__Goal of the exercise__
Which lines mention "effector"? Show each one from the listing.

__Source records__
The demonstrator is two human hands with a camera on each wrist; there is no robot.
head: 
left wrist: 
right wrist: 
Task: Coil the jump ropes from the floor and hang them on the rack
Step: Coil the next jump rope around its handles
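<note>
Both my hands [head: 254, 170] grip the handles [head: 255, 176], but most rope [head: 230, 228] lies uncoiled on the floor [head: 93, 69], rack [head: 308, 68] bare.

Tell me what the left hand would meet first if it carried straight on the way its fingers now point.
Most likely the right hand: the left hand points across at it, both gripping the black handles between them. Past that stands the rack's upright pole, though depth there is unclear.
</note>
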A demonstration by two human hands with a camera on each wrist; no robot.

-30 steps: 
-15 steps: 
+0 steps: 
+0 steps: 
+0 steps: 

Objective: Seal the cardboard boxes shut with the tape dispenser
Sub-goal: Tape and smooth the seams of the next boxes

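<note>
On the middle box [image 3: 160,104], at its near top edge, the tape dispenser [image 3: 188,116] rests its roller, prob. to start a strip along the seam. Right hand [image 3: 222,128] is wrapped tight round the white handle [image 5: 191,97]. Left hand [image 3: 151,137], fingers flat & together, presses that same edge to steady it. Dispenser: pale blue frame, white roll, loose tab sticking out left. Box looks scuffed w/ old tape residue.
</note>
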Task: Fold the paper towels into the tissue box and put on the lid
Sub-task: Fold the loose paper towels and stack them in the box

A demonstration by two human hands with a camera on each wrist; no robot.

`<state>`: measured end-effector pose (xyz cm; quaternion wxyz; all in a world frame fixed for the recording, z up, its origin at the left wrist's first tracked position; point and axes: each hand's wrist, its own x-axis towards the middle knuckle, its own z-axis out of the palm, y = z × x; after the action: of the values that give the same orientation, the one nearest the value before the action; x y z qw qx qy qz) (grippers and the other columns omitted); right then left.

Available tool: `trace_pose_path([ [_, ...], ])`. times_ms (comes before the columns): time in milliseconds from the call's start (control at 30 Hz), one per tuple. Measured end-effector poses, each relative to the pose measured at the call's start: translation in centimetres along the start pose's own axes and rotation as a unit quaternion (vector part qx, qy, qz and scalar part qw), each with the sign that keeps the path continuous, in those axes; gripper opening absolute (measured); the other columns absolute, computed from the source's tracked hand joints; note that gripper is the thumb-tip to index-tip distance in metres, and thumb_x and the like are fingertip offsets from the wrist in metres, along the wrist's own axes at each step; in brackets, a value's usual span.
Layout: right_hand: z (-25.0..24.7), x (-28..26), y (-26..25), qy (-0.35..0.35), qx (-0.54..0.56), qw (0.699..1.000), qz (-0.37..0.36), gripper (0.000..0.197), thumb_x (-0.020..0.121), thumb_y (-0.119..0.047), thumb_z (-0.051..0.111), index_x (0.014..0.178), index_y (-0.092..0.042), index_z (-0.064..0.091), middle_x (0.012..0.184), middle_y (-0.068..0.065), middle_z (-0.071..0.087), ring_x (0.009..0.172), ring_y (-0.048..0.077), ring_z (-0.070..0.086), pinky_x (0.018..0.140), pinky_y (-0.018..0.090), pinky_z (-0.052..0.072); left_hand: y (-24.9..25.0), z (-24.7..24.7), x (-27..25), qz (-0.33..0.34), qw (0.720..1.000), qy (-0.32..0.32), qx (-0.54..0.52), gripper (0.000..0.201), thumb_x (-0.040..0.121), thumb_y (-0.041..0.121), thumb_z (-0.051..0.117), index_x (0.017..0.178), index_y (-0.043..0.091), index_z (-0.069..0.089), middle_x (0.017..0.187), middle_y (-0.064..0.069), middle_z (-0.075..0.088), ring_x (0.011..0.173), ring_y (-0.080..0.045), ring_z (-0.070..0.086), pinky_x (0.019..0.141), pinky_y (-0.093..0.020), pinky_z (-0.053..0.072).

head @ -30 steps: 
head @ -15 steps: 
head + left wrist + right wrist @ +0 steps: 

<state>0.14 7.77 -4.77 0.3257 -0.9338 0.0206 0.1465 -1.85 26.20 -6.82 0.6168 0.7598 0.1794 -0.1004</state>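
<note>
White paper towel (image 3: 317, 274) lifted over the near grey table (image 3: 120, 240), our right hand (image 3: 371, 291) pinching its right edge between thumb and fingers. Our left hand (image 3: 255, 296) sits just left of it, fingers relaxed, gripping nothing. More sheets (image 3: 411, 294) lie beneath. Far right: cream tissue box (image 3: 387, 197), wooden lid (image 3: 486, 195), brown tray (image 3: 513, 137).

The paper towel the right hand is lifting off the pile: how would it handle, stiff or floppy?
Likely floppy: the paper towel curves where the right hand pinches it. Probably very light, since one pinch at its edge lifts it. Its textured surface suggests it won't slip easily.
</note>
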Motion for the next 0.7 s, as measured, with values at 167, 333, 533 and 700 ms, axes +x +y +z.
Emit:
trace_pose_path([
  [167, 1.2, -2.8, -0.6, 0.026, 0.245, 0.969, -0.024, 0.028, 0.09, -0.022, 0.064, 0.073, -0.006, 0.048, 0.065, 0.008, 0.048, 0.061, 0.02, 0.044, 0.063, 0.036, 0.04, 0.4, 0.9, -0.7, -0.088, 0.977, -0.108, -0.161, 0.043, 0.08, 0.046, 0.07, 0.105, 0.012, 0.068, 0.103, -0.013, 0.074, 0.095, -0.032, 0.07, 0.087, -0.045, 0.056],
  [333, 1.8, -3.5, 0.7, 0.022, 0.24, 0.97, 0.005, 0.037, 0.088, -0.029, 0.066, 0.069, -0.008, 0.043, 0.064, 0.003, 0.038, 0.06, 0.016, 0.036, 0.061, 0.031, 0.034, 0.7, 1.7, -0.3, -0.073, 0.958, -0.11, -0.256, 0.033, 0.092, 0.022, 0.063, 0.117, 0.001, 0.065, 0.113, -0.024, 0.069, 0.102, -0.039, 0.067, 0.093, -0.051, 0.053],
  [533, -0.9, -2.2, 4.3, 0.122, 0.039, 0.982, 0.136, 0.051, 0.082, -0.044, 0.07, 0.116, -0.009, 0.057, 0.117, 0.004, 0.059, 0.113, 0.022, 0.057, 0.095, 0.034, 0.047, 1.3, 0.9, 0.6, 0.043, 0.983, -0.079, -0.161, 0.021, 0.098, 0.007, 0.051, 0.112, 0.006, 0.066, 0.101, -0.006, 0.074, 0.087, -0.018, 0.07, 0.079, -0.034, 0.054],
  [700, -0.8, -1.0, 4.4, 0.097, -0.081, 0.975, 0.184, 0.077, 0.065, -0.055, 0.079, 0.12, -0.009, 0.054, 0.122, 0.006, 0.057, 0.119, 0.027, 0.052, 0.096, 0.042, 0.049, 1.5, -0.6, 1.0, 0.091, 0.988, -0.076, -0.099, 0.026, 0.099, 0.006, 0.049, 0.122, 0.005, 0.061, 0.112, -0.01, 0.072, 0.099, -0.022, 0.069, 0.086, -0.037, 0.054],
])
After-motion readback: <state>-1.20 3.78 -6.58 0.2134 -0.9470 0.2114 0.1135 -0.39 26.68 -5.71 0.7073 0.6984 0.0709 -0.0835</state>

__Response__
`<state>`: measured end-effector pose (xyz cm; quaternion wxyz; all in a world frame fixed for the recording, z up, its origin at the left wrist's first tracked position; point and axes: each hand's wrist, its own x-axis towards the middle knuckle, its own z-axis out of the palm, y = z × x; after the action: of the values that give the same orientation, the one nearest the value before the action; x y z qw qx qy qz) (grippers and the other columns omitted); right then left.
Available tool: `trace_pose_path([ [_, ...], ])`. times_ms (comes before the columns): time in milliseconds from the call's start (control at 30 Hz), one per tuple. Measured end-effector poses, each relative to the pose measured at the call's start: translation in centimetres along the start pose's own axes and rotation as a unit quaternion (vector part qx, qy, qz and scalar part qw), each with the sign that keeps the path continuous, in those axes; gripper opening absolute (measured); the other columns absolute, computed from the source's tracked hand joints; note that gripper is the thumb-tip to index-tip distance in metres, and thumb_x and the like are fingertip offsets from the wrist in metres, along the wrist's own axes at each step; in brackets, a value's usual span.

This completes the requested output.